Friday, April 03, 2009

Spider Woman in my Bathroom Drain


While brushing my teeth in my normal mad dash to get my son to school and me to work in the morning, a small black spider walked out of the drain and tried to jump out of the sink. Instinctively, I pushed her down and let the water take her back down the drain.


Right before the water swirled her back into the hole from which she came, I thought "Shit, is this a sign?" I grabbed by Medicine Cards book to look up the meaning of pulling the Spider card. Spider medicine represents our creativity. "Great!" I thought , "I just flushed my creativity down the drain." I also took a look at the Pueblo story about the creation of the world. Yup. Spider Woman. She wove all of creation from the web of her thoughts. For those of us interested in the divine feminine we know that both the spider and the snake are part of our heritage. Both have deep feminine roots and yet both are often instinctively rejected. I don't have time to go into our deep-"seeded" phobias (dare I say self-loathing), but I knew as soon as I sent that spider down the drain, I had rejected, without even thinking, some part of myself. What gave me the most pause was how little thought, how unpresent, I was to that morning moment in the bathroom. Some of you will think I am nuts - all of this because of a spider? Perhaps. But I believe it is precisely through small moments like this that the sacred feminine shows her face to us. Are we moving too fast to notice?
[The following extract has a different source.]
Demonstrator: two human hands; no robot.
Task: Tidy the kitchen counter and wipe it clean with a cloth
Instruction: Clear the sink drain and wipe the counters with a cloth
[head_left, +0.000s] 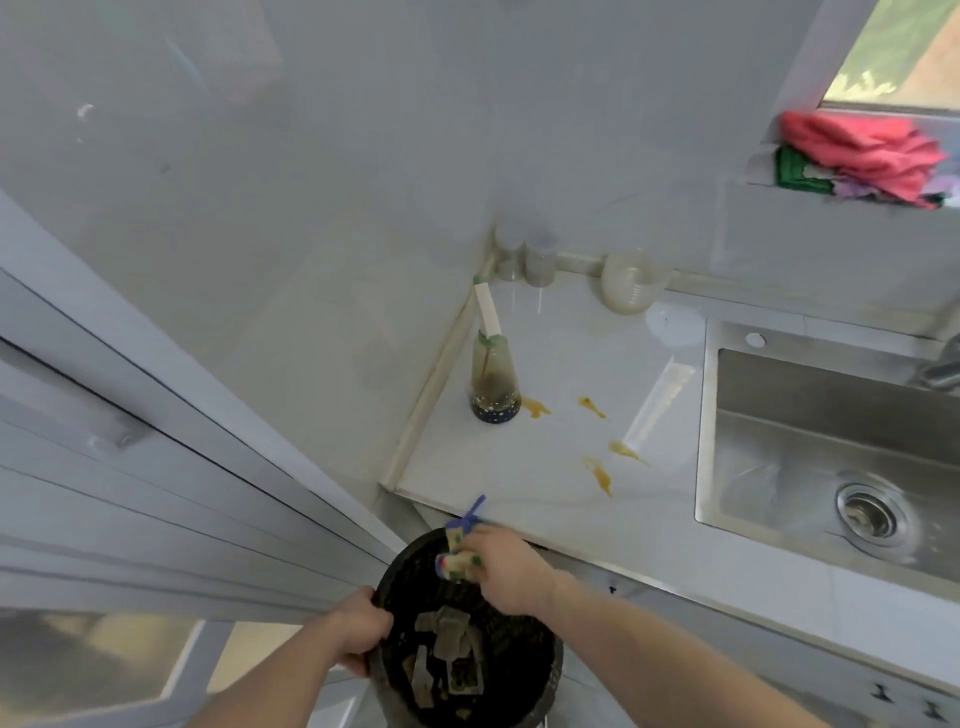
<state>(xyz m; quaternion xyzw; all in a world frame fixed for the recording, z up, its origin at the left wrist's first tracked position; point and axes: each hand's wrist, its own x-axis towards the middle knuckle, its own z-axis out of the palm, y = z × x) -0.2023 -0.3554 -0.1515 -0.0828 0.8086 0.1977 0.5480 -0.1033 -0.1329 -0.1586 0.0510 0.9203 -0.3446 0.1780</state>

I spent the morning occasionally come back to this idea. How have I been killing my creativity lately? Seriously, are those late night guilty pleasure of CSI and L&O really bringing me closer to my source? Am I slowing down enough to notice life as it unfolds? Just noticing my life in the moment is a way to bear witness to the sacredness of the day and my little life. No need to do, just to be.


So the next morning I started to wash my face. Out of the drain came my second chance. My little spider appeared and tried to climb the side of the sink, but kept falling backwards. This time I gently let her crawl up onto my hand. I could barely feel her; she was so light. I lifted her out and set her onto the counter. Guess what? I haven't seen her since.